Eros and education (via a Twitter pile-on)
An adventure I had on the web this week, and the best I found
People worry that machines will become too smart and take over the world, but the real problem is that they are too stupid and already have.
Pedro Domingos. (Thanks to a subscriber who sent this in response to an essay I posted two weeks ago.)
The Disadvantages of an Elite Education
Our best universities have forgotten that the reason they exist is to make minds, not careers
A classic article from 15 years ago. And the cool thing is that you can listen to it. Could have done with some editing, but then I’m impatient for content and others will be very happy with its storytelling style.
The first disadvantage of an elite education, as I learned [when a plumber arrived at my house] that day, is that it makes you incapable of talking to people who aren’t like you. Elite schools pride themselves on their diversity, but that diversity is almost entirely a matter of ethnicity and race. With respect to class, these schools are largely—indeed increasingly—homogeneous.
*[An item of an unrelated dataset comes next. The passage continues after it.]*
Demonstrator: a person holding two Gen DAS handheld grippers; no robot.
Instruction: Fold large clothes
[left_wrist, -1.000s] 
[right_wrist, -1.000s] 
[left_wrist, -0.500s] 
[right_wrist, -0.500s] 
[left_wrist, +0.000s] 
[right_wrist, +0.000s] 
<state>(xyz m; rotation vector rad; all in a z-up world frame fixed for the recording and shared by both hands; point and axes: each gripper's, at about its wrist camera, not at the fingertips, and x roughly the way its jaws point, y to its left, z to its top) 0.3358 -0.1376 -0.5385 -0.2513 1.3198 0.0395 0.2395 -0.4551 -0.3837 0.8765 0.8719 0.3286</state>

Visit any elite campus in our great nation and you can thrill to the heartwarming spectacle of the children of white businesspeople and professionals studying and playing alongside the children of black, Asian, and Latino businesspeople and professionals. At the same time, because these schools tend to cultivate liberal attitudes, they leave their students in the paradoxical position of wanting to advocate on behalf of the working class while being unable to hold a simple conversation with anyone in it. Witness the last two Democratic presidential nominees, Al Gore and John Kerry: one each from Harvard and Yale, both earnest, decent, intelligent men, both utterly incapable of communicating with the larger electorate.
Postscript on the previous item
I tweeted the first few sentences of my extract above in a five tweet thread and all was quiet for a while. A few people liked and retweeted it. Then the Twitter algorithm decided to promote me and the brownshirts turned up. I became the main character (HT: a reader for the reference) in some tiny pocket of the teeming culture wars out there.
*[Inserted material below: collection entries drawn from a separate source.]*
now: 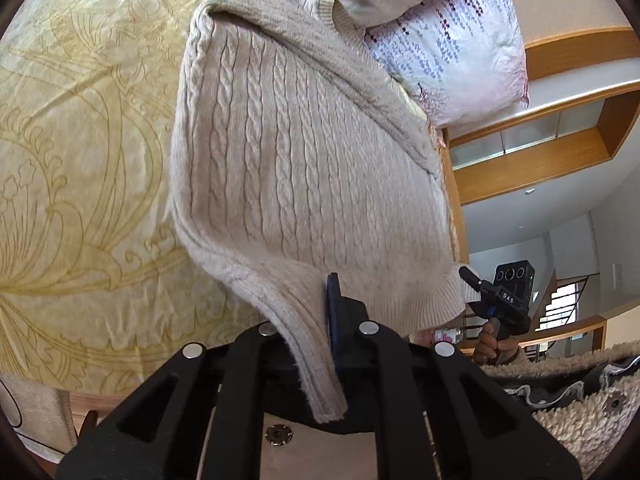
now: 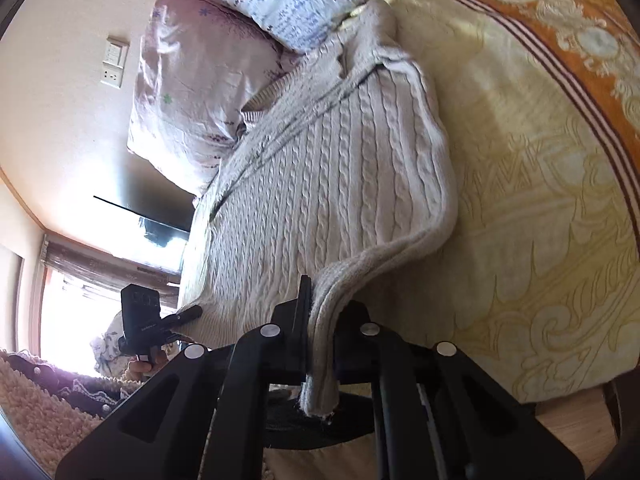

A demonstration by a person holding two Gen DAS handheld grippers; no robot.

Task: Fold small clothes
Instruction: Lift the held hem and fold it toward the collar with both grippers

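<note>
The left gripper has its jaws clamped on the ribbed hem at one bottom corner of a cream cable-knit wool sweater, while the right gripper has its jaws clamped on the hem at the other bottom corner, each with a tail of knit hanging back through. From the hem the sweater runs flat across a pale yellow floral-patterned bed cover, its neckline against a white pillow printed with small purple flowers. The knit looks soft, thick and limp, light enough to lift by two corners but likely to sag and stretch between them; the firmer ribbed hem seems the safest place to hold. A person's hand grips the far handle.
</note>
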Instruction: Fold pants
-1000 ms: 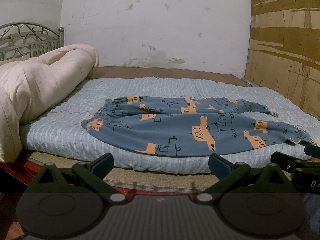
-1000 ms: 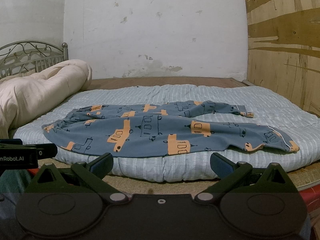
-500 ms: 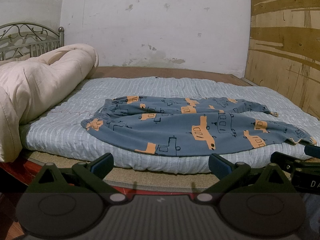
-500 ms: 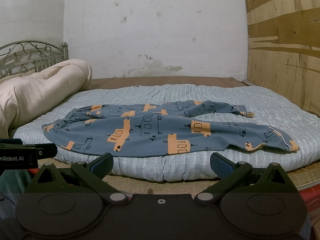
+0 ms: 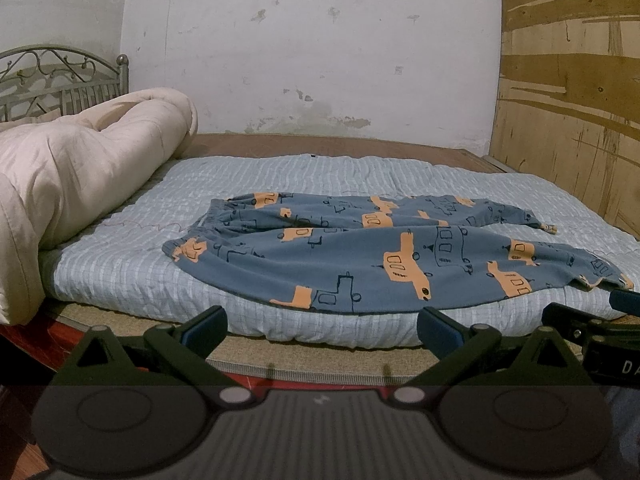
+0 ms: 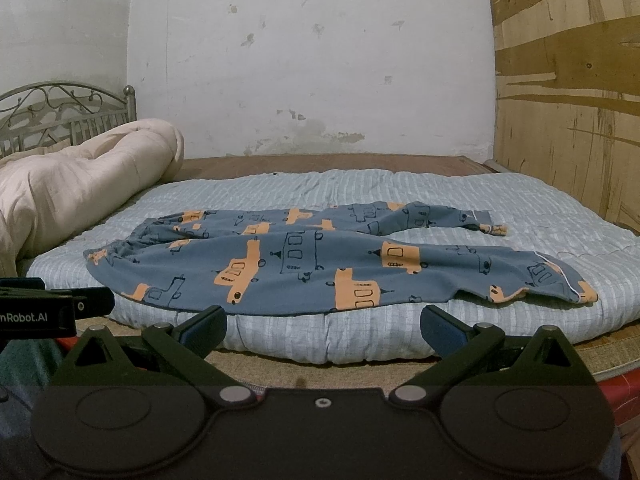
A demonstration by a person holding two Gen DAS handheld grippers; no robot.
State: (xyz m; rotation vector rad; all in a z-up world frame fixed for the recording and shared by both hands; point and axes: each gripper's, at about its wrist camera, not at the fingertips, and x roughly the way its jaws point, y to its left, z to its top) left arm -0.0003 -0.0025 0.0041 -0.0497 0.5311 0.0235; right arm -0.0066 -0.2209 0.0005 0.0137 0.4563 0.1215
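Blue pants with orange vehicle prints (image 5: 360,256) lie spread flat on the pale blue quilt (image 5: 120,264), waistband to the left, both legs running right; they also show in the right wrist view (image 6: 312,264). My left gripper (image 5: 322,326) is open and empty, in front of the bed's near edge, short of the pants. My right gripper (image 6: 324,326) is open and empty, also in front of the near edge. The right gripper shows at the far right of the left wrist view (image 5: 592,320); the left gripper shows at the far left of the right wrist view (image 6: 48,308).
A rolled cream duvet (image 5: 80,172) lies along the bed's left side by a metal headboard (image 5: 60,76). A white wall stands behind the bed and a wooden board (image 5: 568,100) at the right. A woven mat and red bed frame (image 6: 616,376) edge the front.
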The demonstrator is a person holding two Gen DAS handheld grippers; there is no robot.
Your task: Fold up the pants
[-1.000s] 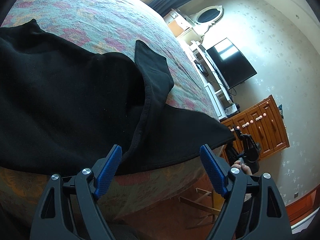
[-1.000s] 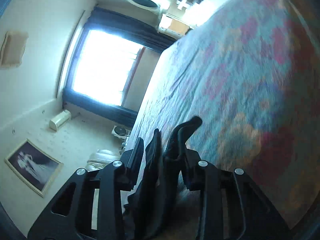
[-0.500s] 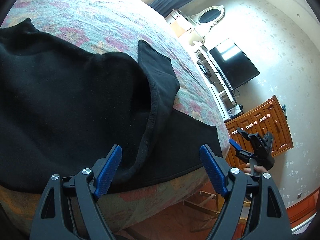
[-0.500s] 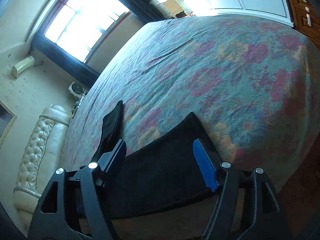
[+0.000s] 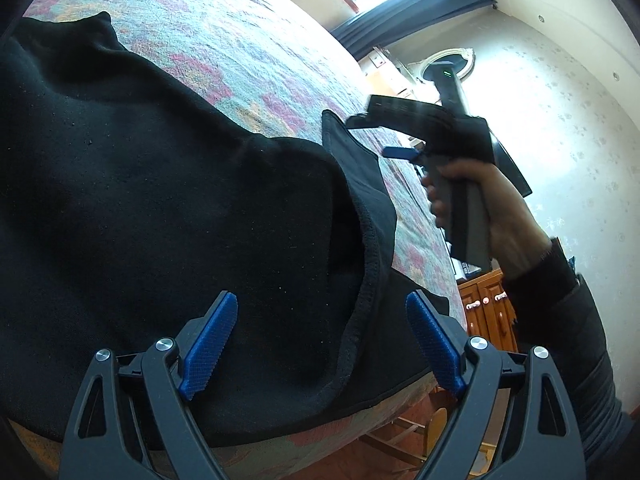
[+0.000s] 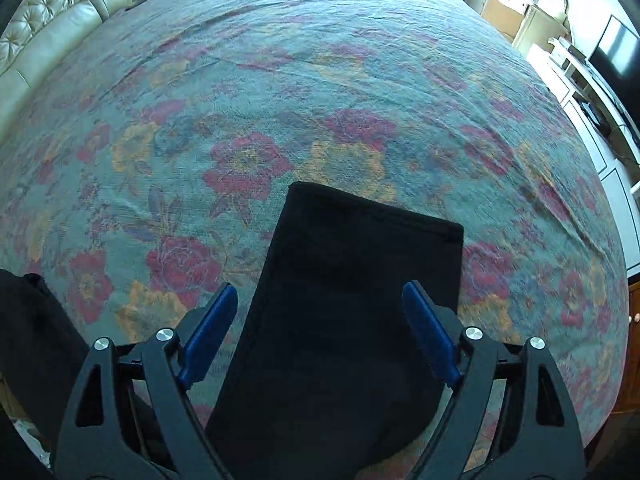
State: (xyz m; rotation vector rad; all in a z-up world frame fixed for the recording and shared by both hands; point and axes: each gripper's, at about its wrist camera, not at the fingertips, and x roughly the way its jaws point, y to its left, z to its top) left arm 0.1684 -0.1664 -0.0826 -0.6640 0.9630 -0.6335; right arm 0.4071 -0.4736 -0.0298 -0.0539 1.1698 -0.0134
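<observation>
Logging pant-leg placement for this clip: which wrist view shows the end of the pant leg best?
The right wrist view. The pant leg runs up the centre between the open right gripper fingers, its squared hem flat on the floral bedspread. The left wrist view shows mostly the bunched pants body, with the leg end partly hidden.

We see our right hand-held gripper (image 6: 320,340) with its blue pads (image 6: 210,340) spread wide apart, holding nothing, above a leg of the black pants (image 6: 344,320). That leg lies flat on the bed (image 6: 320,80), its square hem pointing away from us, over a flowered bedspread (image 6: 240,168). More black cloth shows at the lower left edge. A cream tufted headboard (image 6: 44,20) stands at upper left, a television (image 6: 616,52) at upper right.
</observation>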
Quite the education it was. Here’s a fairly representative, and by no means the worst of what was at least a thousand tweets.
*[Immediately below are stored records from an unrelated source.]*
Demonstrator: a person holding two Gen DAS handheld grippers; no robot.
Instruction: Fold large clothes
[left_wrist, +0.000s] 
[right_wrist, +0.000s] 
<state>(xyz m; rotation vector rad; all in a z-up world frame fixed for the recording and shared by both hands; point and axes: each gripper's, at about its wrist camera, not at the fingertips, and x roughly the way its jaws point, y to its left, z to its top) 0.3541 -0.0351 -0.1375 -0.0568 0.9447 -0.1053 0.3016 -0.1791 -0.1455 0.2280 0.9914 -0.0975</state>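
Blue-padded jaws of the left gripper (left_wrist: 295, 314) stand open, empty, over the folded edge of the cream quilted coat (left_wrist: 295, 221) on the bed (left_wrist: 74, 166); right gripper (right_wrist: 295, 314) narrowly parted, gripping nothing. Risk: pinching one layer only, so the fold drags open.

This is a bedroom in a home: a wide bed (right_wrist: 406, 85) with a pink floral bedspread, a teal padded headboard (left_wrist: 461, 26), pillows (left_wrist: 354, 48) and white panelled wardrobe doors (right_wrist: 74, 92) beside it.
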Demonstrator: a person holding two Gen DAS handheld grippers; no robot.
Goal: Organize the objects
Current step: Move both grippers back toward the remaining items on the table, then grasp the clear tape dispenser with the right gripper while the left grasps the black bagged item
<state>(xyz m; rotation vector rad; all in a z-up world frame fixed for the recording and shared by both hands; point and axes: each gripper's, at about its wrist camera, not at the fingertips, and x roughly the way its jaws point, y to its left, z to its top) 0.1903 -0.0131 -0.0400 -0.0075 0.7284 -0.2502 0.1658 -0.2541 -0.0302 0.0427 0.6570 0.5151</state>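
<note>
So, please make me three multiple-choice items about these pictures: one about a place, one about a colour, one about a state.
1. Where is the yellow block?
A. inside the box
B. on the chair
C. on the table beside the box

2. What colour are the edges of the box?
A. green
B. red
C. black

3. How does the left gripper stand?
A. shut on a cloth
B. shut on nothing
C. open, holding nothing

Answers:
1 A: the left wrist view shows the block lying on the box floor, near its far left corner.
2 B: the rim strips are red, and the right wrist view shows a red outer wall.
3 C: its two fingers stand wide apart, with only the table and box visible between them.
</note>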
Twitter would be able to stop this with the tiniest bit of attention by its bots. But of course those bots aren’t trying to moderate things, because there’s too much money to be made. It was so obviously a misunderstanding — starting the with the fact that they were someone else’s words — that I didn’t mind the experience. It was kind of fun peeking into my feed after half an hour and finding another pile of nonsense. But had I been an adolescent or not fairly well inured to that kind of thing with various blog moderation wars of the mid aughts, then it could have been pretty unpleasant. It seems reasonable to speculate that these platforms must by now be responsible for hundreds if not thousands of suicides.
Running your own amateur misinformation campaign
One of the people in the pile-on may want to be a journalist or a sleuth of some kind. He did some research on the guy I’d quoted and came up with this. Obviously ‘my man’ had been caught with his pants down.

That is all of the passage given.